BEGIN Record set

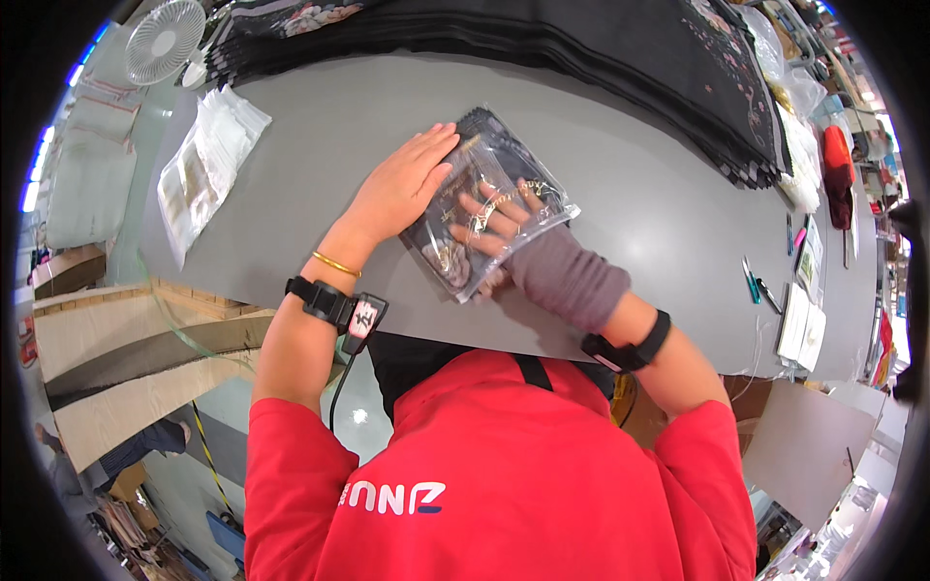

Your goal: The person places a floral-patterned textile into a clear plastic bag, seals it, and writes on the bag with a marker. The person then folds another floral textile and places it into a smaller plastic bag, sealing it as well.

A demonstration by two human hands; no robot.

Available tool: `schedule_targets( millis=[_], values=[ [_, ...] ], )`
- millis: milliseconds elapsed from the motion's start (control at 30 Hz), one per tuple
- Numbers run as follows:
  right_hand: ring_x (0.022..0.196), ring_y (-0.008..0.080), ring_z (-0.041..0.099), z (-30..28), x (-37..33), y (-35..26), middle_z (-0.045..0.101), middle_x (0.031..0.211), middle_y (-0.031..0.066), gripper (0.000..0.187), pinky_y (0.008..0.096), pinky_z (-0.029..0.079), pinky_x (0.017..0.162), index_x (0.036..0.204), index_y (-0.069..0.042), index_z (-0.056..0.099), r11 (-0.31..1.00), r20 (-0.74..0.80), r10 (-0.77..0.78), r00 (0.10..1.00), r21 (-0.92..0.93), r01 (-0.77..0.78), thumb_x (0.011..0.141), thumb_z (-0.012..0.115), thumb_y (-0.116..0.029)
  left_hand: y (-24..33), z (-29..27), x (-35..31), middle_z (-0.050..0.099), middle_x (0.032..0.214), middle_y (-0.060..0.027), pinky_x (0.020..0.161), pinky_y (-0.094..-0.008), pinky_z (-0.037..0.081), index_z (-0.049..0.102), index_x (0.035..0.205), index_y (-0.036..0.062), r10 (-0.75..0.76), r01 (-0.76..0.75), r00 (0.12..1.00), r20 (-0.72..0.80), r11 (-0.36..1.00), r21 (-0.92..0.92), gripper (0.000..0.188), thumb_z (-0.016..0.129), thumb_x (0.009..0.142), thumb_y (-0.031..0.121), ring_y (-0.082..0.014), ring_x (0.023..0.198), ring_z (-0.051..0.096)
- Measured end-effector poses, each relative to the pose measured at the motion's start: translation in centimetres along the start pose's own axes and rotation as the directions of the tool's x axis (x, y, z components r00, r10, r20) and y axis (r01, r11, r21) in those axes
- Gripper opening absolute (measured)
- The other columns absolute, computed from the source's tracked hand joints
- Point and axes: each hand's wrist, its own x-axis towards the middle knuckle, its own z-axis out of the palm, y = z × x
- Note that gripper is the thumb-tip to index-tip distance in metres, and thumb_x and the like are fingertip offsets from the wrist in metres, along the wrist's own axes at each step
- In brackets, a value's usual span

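My left hand (pixel 405 184) lay flat and open on the left part of a clear plastic bag (pixel 489 198) that sat on the grey table (pixel 320 126), a little toward the near edge and just in front of my chest. My right hand (pixel 494 225), in a grey fingerless sleeve, was pushed inside the bag from its near end, fingers spread under the film over a folded dark garment with gold chain trim (pixel 504 198). Neither hand was clamped on anything; one pressed down, the other was slid in. I judged that the thin film could tear at the mouth if I forced my hand further in, and the chain trim could snag on my fingers and pull the fold crooked. If my left palm eased off, the slick bag might skate across the smooth table toward the stack of dark embroidered cloth (pixel 601 48) at the far side. A pile of empty clear bags (pixel 203 169) lay well apart on the far left, and pens (pixel 760 286) lay at the right.
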Motion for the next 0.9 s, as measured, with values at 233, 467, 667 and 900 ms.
schedule_targets(
  millis=[233,467,667,900],
  values=[
    [0.151,0.0325,0.036,-4.4,-12.5,1.1,0.043,0.16,0.0045,0.079,0.0626,0.023,0.121,0.144,-0.029,0.056,0.989,0.182,-0.122,0.976,-0.066,0.136,0.073,0.075,-0.058,-0.5,1.1,-2.1,0.043,0.159,-0.0165,0.123,-0.0458,0.031,0.047,0.148,-0.0006,-0.034,0.002,0.998,0.049,0.842,0.539,0.05,0.052,0.105,0.024,-0.0334,0.148,0.039],
    [0.154,0.034,0.029,-9.7,-16.0,3.1,0.041,0.161,0.0086,0.086,0.0601,0.024,0.121,0.15,-0.016,0.049,0.869,0.169,0.247,0.954,-0.474,-0.141,0.073,0.081,-0.035,-6.6,-7.2,-7.0,0.046,0.155,-0.0187,0.12,-0.0493,0.034,0.049,0.145,-0.0015,-0.331,0.276,0.938,-0.099,0.548,0.79,0.046,0.051,0.105,0.021,-0.0404,0.144,0.041],
    [0.151,0.0362,0.033,-6.4,-13.9,-3.5,0.039,0.159,0.0244,0.084,0.0489,0.023,0.125,0.151,0.003,0.042,0.953,-0.132,0.284,0.95,0.144,-0.265,0.089,0.073,-0.045,0.3,-6.4,-9.2,0.052,0.147,-0.0208,0.116,-0.0486,0.038,0.056,0.137,-0.0014,-0.047,0.227,0.954,-0.297,0.762,0.607,0.039,0.059,0.1,0.011,-0.0406,0.14,0.046],
    [0.15,0.03,0.038,-0.8,-8.0,-1.5,0.047,0.157,0.0137,0.052,0.0463,0.025,0.124,0.147,-0.007,0.052,0.976,-0.308,0.165,0.937,0.19,-0.11,0.099,0.062,-0.025,11.9,2.3,-7.1,0.046,0.153,-0.0214,0.117,-0.0463,0.037,0.044,0.148,-0.0022,-0.019,0.015,0.998,0.058,0.998,0.065,0.055,0.062,0.097,0.008,-0.0398,0.142,0.045]
  ],
)
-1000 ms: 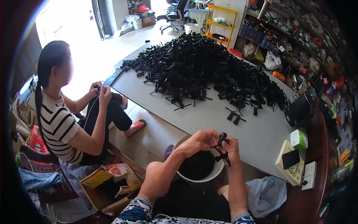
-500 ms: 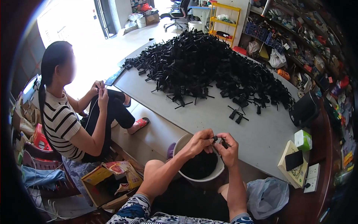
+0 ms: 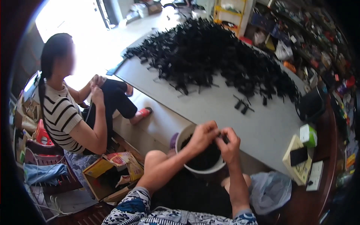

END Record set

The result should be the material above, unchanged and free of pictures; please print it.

Response area:
Your goal: The person places a floral-patterned textile into a clear plastic bag, seals it, and writes on the bag with a marker. The person then folds another floral textile and places it into a smaller plastic bag, sealing it as well.

A demonstration by two human hands; no robot.

Available tool: `schedule_targets( millis=[_], values=[ [_, ...] ], )`
- millis: milliseconds elapsed from the motion's start (control at 30 Hz), one per tuple
- Numbers run as follows:
  right_hand: ring_x (0.022..0.196), ring_y (-0.008..0.080), ring_z (-0.041..0.099), z (-30..28), x (-37..33), y (-35..26), middle_z (-0.045..0.101), middle_x (0.031..0.211), middle_y (-0.031..0.066), gripper (0.000..0.187), pinky_y (0.008..0.096), pinky_z (-0.029..0.079), pinky_x (0.017..0.162), index_x (0.036..0.204), index_y (-0.069..0.042), index_z (-0.056..0.099), r11 (-0.31..1.00), r20 (-0.74..0.80), r10 (-0.77..0.78), r00 (0.10..1.00), r21 (-0.92..0.93), r01 (-0.77..0.78), thumb_x (0.011..0.141), thumb_z (-0.012..0.115), thumb_y (-0.116..0.029)
  left_hand: y (-24..33), z (-29..27), x (-35..31), middle_z (-0.050..0.099), middle_x (0.032..0.214), middle_y (-0.060..0.027), pinky_x (0.020..0.161), pinky_y (-0.094..-0.008), pinky_z (-0.037..0.081), index_z (-0.049..0.102), index_x (0.035..0.205), index_y (-0.036..0.062), r10 (-0.75..0.76), r01 (-0.76..0.75), r00 (0.12..1.00), r20 (-0.72..0.80), r11 (-0.36..1.00), r21 (-0.92..0.92), gripper (0.000..0.188), thumb_z (-0.016..0.129), thumb_x (0.009..0.142), thumb_y (-0.031..0.121), ring_y (-0.082..0.014), ring_x (0.023..0.198), ring_z (-0.051..0.096)
- Measured end-effector poses, each relative to the pose measured at the motion's start: translation in centimetres along the start pose's own axes and rotation as the directions of the tool's x axis (x, y, z components r00, r10, r20) and y axis (r01, r11, r21) in those axes
- Gripper opening absolute (measured)
- The other columns absolute, computed from the source's tracked hand joints
- Point and axes: each hand's wrist, its own x-axis towards the middle knuckle, its own z-axis out of the palm, y = z × x
- Note that gripper is the thumb-tip to index-tip distance in metres, and thumb_x and the like are fingertip offsets from the wrist in metres, along the wrist's own axes at each step
- In brackets, a value's usual span

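My left hand (pixel 405 184) lay flat and open on the left part of a clear plastic bag (pixel 489 198) that sat on the grey table (pixel 320 126), a little toward the near edge and just in front of my chest. My right hand (pixel 494 225), in a grey fingerless sleeve, was pushed inside the bag from its near end, fingers spread under the film over a folded dark garment with gold chain trim (pixel 504 198). Neither hand was clamped on anything; one pressed down, the other was slid in. I judged that the thin film could tear at the mouth if I forced my hand further in, and the chain trim could snag on my fingers and pull the fold crooked. If my left palm eased off, the slick bag might skate across the smooth table toward the stack of dark embroidered cloth (pixel 601 48) at the far side. A pile of empty clear bags (pixel 203 169) lay well apart on the far left, and pens (pixel 760 286) lay at the right.
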Motion for the next 0.9 s, as measured, with values at 233, 467, 667 and 900 ms.
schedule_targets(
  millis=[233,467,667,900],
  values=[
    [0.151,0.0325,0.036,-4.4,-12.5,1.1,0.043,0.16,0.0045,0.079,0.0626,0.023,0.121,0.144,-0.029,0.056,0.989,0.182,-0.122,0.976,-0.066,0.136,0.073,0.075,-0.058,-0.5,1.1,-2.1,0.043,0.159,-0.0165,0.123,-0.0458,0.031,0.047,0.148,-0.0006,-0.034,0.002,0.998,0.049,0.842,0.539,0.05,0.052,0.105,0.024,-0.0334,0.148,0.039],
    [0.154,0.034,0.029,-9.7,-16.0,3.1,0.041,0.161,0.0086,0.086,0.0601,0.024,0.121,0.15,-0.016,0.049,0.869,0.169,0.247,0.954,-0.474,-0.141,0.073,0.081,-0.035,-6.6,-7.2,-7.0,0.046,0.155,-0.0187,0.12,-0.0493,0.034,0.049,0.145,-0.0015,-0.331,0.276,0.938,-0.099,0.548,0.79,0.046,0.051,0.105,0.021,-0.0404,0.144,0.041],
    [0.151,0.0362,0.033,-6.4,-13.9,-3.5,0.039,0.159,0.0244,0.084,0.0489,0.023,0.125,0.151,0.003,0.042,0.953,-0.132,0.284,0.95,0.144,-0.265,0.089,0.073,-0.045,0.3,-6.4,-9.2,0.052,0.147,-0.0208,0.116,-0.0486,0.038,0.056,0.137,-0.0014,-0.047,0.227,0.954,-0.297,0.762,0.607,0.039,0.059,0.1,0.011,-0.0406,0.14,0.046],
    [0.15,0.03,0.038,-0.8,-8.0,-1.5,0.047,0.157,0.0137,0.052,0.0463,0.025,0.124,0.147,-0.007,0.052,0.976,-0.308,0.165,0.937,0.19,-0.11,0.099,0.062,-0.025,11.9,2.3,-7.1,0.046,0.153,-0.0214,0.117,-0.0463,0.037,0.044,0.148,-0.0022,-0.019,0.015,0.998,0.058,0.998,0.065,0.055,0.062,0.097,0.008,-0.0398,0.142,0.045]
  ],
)
-1000 ms: 
-500 ms: 
+0 ms: 

No further output is required, since the answer is complete.